RECORDS PROVIDED
• • • • • • •

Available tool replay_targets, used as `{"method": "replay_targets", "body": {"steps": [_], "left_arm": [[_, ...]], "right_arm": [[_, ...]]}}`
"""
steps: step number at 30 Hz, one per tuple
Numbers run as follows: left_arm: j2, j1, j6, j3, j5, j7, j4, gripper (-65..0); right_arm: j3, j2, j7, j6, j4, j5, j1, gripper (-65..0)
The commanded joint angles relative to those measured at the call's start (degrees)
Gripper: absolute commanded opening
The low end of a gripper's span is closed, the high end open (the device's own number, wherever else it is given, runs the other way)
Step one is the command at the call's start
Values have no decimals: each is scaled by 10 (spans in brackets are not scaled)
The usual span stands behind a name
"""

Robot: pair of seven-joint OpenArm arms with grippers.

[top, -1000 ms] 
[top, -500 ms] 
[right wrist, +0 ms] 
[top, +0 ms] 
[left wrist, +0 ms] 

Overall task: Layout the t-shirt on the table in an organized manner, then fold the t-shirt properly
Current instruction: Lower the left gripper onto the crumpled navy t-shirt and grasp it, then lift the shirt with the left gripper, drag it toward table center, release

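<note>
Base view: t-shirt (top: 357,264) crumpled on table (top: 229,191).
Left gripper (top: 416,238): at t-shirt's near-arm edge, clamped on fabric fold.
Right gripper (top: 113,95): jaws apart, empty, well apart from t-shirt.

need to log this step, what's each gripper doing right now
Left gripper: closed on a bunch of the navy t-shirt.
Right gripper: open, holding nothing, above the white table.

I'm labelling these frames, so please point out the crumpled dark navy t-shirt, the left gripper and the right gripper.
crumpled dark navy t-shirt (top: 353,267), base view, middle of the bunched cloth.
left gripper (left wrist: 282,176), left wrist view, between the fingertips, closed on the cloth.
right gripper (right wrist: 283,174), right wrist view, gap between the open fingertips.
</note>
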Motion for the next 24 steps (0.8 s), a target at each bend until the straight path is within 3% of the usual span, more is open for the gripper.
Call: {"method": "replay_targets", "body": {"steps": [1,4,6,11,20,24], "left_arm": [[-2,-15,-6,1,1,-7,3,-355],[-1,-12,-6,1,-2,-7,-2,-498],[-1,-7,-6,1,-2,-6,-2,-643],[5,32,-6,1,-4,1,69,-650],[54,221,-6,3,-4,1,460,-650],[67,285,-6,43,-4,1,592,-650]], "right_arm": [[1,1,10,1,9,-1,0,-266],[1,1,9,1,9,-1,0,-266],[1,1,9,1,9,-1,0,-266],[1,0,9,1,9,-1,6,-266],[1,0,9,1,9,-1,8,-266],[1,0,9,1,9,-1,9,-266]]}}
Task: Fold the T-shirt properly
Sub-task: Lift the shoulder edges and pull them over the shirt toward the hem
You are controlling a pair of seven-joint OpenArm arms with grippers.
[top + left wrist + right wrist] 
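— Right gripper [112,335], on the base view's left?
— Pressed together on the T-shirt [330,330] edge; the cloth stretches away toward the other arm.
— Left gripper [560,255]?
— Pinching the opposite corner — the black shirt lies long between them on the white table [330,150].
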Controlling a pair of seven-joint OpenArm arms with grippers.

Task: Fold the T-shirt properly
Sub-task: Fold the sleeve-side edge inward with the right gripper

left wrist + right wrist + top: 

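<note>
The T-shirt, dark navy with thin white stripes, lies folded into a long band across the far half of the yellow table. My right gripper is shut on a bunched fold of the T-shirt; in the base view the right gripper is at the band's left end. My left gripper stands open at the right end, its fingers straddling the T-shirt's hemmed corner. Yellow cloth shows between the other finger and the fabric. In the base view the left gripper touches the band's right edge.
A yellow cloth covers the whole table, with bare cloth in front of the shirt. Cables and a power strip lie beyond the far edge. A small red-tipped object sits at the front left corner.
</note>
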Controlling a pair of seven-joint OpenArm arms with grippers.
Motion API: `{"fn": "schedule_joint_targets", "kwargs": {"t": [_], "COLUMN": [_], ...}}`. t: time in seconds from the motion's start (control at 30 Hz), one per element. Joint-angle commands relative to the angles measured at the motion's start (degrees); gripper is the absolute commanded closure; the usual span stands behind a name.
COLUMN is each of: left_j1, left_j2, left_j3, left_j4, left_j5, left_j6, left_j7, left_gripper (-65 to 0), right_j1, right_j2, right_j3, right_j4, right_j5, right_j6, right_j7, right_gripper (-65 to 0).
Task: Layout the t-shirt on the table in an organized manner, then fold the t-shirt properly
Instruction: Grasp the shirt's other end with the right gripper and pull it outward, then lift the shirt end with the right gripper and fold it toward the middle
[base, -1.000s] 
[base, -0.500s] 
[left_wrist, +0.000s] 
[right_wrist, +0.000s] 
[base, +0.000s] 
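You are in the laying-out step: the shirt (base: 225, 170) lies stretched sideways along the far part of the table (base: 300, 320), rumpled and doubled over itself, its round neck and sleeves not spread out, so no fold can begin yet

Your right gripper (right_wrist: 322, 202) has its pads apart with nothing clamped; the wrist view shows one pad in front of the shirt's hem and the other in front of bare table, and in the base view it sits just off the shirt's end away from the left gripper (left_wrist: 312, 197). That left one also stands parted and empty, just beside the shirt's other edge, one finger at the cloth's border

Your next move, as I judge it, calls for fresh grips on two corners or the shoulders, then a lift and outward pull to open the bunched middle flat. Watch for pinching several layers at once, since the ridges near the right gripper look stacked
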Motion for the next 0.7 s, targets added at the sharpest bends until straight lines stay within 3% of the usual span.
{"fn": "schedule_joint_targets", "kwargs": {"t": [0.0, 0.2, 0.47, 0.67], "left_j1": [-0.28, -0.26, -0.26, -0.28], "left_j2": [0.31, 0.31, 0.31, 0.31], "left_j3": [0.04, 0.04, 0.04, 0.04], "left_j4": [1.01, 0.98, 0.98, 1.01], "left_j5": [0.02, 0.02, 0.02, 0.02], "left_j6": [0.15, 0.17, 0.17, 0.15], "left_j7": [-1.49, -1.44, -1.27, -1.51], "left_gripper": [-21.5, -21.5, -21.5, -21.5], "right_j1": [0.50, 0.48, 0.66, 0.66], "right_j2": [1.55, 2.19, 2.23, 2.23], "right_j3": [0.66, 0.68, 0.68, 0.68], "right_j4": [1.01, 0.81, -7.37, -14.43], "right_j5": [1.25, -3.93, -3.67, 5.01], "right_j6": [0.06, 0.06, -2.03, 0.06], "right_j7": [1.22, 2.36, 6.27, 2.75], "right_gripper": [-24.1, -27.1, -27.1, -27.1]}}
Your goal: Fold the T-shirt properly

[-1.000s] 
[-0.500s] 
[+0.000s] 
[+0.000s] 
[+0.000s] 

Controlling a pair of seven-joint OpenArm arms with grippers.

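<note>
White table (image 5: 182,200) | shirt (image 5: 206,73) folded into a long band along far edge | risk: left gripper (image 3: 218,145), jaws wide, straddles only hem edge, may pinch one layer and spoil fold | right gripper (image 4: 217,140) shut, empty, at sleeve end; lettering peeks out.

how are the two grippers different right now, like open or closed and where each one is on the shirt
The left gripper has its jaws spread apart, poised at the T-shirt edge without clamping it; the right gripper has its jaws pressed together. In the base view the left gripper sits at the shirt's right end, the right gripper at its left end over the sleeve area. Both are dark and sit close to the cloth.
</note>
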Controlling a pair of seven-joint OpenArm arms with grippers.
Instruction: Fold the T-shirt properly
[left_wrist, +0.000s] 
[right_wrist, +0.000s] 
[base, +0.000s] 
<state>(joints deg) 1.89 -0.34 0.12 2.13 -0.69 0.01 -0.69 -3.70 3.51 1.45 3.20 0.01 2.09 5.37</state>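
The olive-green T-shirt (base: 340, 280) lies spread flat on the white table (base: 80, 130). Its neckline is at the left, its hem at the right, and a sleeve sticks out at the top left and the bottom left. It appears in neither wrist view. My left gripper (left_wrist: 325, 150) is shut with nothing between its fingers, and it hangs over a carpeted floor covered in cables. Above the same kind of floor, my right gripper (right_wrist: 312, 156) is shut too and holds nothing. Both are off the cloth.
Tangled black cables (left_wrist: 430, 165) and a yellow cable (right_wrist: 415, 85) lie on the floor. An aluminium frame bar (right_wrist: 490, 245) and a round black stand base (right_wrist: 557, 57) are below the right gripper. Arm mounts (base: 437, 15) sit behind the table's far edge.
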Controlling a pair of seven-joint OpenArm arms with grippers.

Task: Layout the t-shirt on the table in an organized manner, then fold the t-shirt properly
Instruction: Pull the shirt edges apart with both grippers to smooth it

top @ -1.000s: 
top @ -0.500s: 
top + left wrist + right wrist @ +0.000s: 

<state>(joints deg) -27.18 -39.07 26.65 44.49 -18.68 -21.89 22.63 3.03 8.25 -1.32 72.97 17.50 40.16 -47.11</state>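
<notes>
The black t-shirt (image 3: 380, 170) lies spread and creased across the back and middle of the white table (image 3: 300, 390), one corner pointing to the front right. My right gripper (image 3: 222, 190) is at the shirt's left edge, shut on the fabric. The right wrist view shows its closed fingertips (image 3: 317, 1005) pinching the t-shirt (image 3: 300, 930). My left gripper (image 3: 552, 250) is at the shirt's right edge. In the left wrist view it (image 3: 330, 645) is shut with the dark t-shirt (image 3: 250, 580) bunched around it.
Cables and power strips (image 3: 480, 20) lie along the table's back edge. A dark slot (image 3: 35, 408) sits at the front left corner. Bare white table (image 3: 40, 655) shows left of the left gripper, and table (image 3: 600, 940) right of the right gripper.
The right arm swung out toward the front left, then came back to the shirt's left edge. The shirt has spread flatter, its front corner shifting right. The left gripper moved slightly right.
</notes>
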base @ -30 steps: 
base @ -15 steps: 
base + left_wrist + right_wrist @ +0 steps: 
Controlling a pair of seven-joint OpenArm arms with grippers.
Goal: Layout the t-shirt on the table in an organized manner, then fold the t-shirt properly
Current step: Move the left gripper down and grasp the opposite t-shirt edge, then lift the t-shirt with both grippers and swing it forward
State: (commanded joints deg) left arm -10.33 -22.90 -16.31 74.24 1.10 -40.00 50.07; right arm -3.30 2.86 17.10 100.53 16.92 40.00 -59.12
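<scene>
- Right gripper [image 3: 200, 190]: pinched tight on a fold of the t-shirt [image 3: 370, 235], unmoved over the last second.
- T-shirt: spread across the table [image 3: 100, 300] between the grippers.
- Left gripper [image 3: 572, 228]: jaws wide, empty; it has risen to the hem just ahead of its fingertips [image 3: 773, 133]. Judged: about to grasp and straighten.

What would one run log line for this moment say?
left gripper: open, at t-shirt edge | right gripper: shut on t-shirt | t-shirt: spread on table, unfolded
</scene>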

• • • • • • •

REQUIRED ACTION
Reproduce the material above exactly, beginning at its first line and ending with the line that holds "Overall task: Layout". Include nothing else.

RESULT
Available tool replay_targets, used as `{"method": "replay_targets", "body": {"steps": [_], "left_arm": [[_, ...]], "right_arm": [[_, ...]]}}`
"""
steps: step number at 30 Hz, one per tuple
Numbers run as follows: left_arm: j2, j1, j6, j3, j5, j7, j4, gripper (-65..0); right_arm: j3, j2, j7, j6, j4, j5, j1, gripper (-65..0)
The commanded joint angles relative to those measured at the call's start (degrees)
Gripper: absolute commanded opening
The low end of a gripper's span is closed, the high end open (the device's own number, wherever else it is given, runs the other way)
Step one is the command at the call's start
Values have no decimals: each is scaled by 10 (spans in brackets are not scaled)
The usual span stands behind a name
"""

Robot: pair of seven-joint OpenArm arms with grippers.

[top, -1000 ms] 
[top, -500 ms] 
[right wrist, +0 ms] 
[top, +0 ms] 
[left wrist, +0 ms] 

Overall task: Layout the t-shirt on the table in an organized manner, then fold the t-shirt properly

Besides this answer, nothing more is needed.